The result: Rhule cut Cam Newton, signed Teddy Bridgewater (at great cost), then learned he wasn’t the guy. He then had Sam Darnold brought in (also at significant cost), who faltered — causing the coach to run back to Newton.
If you’ve been following along, that’s a whole lot of expensive-ass mistakes to wind up where the Panthers started. Once again mired in mediocrity, getting out-coached every week, and looking like a deer in headlights. Functionally the Panthers aren’t eliminated from the playoffs yet, but c’mon … there’s no chance this team puts it together now.
I’ve seen Panthers fans clamoring for Oklahoma to want to sign away Rhule, and they’re right to hope for that. It would give this team an out from a man who has cost them way too much already.
Winner: The New York Football Giants
The Giants won, and they’re back in the playoff picture. That’s not why I want to give them props this week. I want to shout out New York for celebrating Thanksgiving by looking to trim a whole lot of fat.
On Sunday morning reports emerged that GM Dave Gettleman might retire after this season, which feels like giving him an out with dignity.
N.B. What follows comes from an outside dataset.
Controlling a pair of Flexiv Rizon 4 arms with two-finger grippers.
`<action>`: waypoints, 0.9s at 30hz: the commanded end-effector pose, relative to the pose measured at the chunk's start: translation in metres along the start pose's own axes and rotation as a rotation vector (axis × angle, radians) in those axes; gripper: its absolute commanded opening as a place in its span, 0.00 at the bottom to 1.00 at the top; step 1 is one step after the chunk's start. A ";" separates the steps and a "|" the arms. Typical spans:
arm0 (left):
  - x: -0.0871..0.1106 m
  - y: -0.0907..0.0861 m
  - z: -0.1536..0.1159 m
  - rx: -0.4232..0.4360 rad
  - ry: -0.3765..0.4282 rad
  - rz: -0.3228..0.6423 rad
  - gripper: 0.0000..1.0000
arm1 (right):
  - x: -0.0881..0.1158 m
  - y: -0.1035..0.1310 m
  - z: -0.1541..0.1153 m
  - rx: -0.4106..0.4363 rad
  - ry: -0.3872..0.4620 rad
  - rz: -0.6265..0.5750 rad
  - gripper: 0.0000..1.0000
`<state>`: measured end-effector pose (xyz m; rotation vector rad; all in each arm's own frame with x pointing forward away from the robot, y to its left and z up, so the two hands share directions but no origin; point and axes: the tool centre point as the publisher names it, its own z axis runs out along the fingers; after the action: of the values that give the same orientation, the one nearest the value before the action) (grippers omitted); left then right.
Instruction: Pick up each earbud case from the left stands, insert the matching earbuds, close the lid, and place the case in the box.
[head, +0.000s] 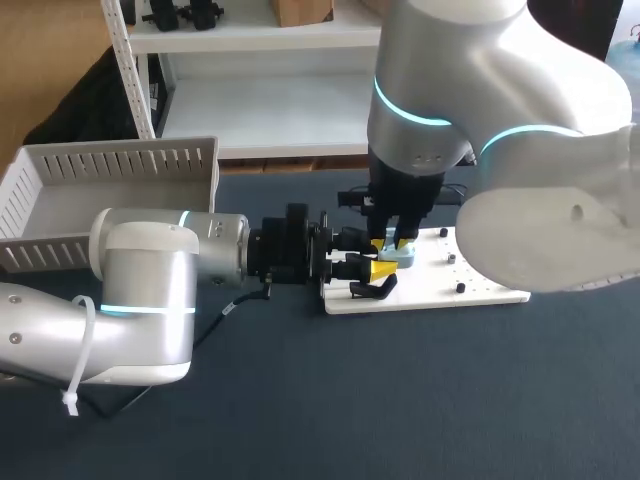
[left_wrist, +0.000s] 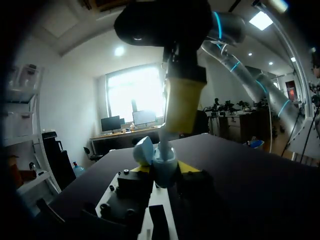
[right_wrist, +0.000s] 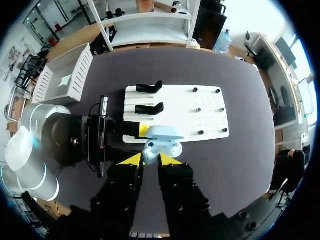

It’s the best possible thing to happen to New York in years. Hiring Gettleman was a legendarily terrible decision after he burned the Panthers to the ground on the way out the door, and he did it again with the team where he started in the NFL.
Just a beautiful decision if this plays out.
Loser: Kirk Cousins approaching the wrong ass
I really enjoyed writing that haiku for Jacksonville, and since this is another perfectly brief example, let’s do it again.
I am Kirk Cousins
This butt does not have the ball
I think you can learn a lot about a team in defeat as well as victory, and the Colts’ narrow loss to the Buccaneers told me everything I needed to see. Indianapolis still has a small mountain to climb to make the playoffs, but I think they can be really scary if they get there.
This will not be an easy out, and I think they could shock some teams if they get in.
Loser: Everyone who had high hopes for Sunday Night Football
Browns vs. Ravens sucked. That is all.
Winner: Kliff Kingsbury’s agent
Simply beautiful work here by Kingsbury’s agent to use his patsy to secure the bag for his client.
Oklahoma has targeted Cardinals’ HC Kliff Kingsbury as one of the potential replacements for Lincoln Riley, league sources tell ESPN.
Kingsbury has one year remaining on his contract after this season.
— Adam Schefter (@AdamSchefter) November 28, 2021
The entire “Team X has targeted [insert current coach here]” is just a beautiful way to force a team’s hand before they’re ready to pay. I love the grind.